• [ABOUT THIS EXERCISE] Line by line, copy the data below exactly.

• [GIVEN DATA]
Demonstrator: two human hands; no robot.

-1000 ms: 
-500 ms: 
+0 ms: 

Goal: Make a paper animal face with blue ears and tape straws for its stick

• [ANSWER SECTION]
Demonstrator: two human hands; no robot.

-1000 ms: 
-500 ms: 
+0 ms: 

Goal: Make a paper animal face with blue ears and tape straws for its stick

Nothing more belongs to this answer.